Vodafone in Talks to Merge India Unit With Idea CellularBy and
Wireless carriers considering an all-share deal: Vodafone
Combination would lead to Vodafone splitting off India unit
Vodafone Group Plc is in discussions to merge its Indian unit with Idea Cellular Ltd. in a deal that would create the country’s largest cellular carrier and reduce Vodafone’s exposure to a business that it wrote down by more than $5 billion last year.
The talks with Idea controlling holder Aditya Birla Group could lead to Vodafone splitting off its Indian business into a separate entity, Vodafone said Monday in a statement. Aditya Birla and Vodafone would have equal rights in the new company, Idea said. Idea rose as much as 29 percent, the most since the shares began trading in 2007, bringing the company’s market value above $5 billion. Vodafone gained as much as 4.1 percent.
The all-stock deal would allow Vodafone Chief Executive Officer Vittorio Colao to deconsolidate the troubled Indian unit, which has been a drag on earnings. In addition to the writedown, the carrier was forced to pump more than $7 billion into the unit last year. Carriers in India are seeking to consolidate after Reliance Jio Infocomm Ltd., controlled by billionaire Mukesh Ambani, India’s richest man, introduced free services undermining industry revenue.
“India needs consolidation -- there’s just way too many operators there and that’s prevented any of them from ever making the kinds of money that they’d hoped for,” said Allan Nichols, an analyst at Morningstar Inc. in Amsterdam. For Vodafone, “India has higher growth rates and it’s always done well at adding subscribers, but it’s never done a good job at bringing that to the bottom line.”
A deal isn’t certain, nor are the terms or timing of any transaction, Newbury, U.K.-based Vodafone said.
Vodafone’s Indian unit is the No. 2 carrier in the country and Idea is the No. 3. A merger would create an operator with 387 million subscribers, a 36 percent market share and airwaves for faster 4G services spanning the entire country. Vodafone would also gain a listing in India, which it has been considering since at least 2011. Vodafone said that the deal wouldn’t include its 42 percent stake in Indus Towers.
Potential risks to the deal include a breach of spectrum limits that could force the merged entity to sell off valuable airwaves in a few circles, according to a report by Sanford C. Bernstein & Co. The merged entity would have net debt of about 718 billion rupees ($10.6 billion), based on reported borrowings.

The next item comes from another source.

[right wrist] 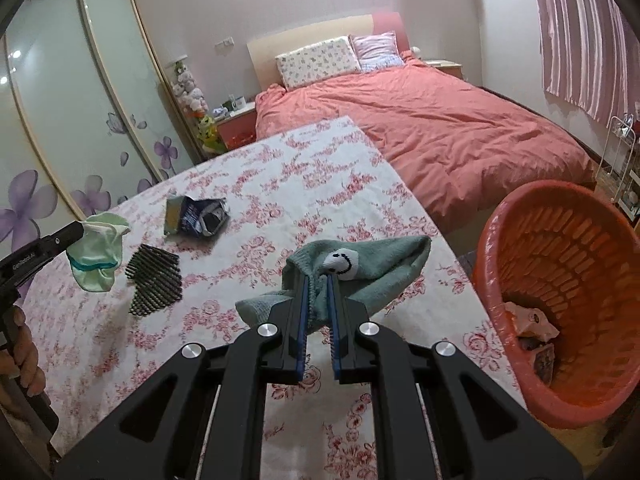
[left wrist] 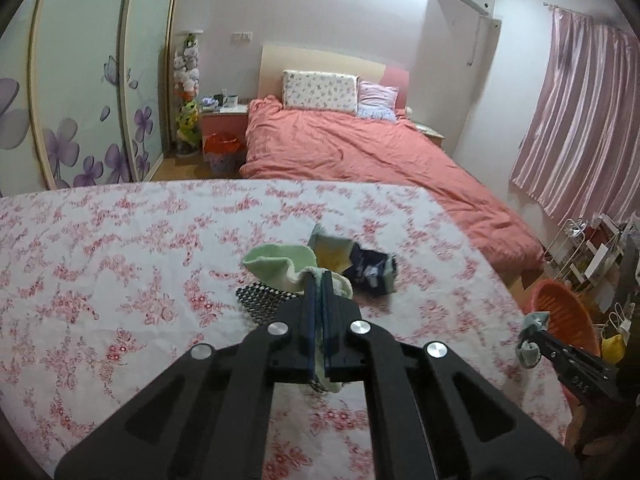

Vodafone advanced 2.9 percent to 198.9 pence at 10:43 a.m. in London after rising as high as 201.25 pence, while Idea gained 25 percent to 97.70 rupees in India. Bharti Airtel Ltd., India’s largest carrier, also surged.
Prior to Jio’s entry, Airtel, Vodafone and Idea were able to increase revenue and profit, even as they borrowed heavily to pay for spectrum and infrastructure. Jio, which stormed India’s crowded cellphone market with free voice calls for life, has spurred rivals to cut prices and expand their mobile broadband networks.
A merger of Vodafone’s India business and Idea would lead to economies of scale and significant savings on spectrum for the new entity, Saeed Baradar, a telecoms sales specialist at Louis Capital Markets UK LLP, said in a note. Still, Vodafone separating its Indian unit would mean it is no longer consolidating a business that had a disproportionate impact on growth of earnings before interest, taxes, depreciation and amortization and free cash flow, Baradar said.
Ambani plans to invest a further 300 billion rupees in Jio, in addition to over $25 billion already invested in the carrier, to expand the network coverage and capacity, it said in a stock exchange filing this month. In December, Jio announced that it would offer data for free until March 31, extending its free trial period by three months.
Airtel, which reported a 55 percent drop in quarterly profit Jan. 24, said that “predatory pricing” was hurting the industry. India’s Telecom Disputes Settlement and Appellate Tribunal will hear a case Feb. 1 that Airtel filed against the nation’s telecom regulator for allowing Jio to continue its free services.
Aditya Birla Group entities, including Aditya Birla Nuvo Ltd., own 42.2 percent of Idea, according to the company’s website. Malaysian carrier Axiata Group Bhd. has a 19.8 percent stake. Vodafone India Ltd. is a wholly owned unit of Vodafone.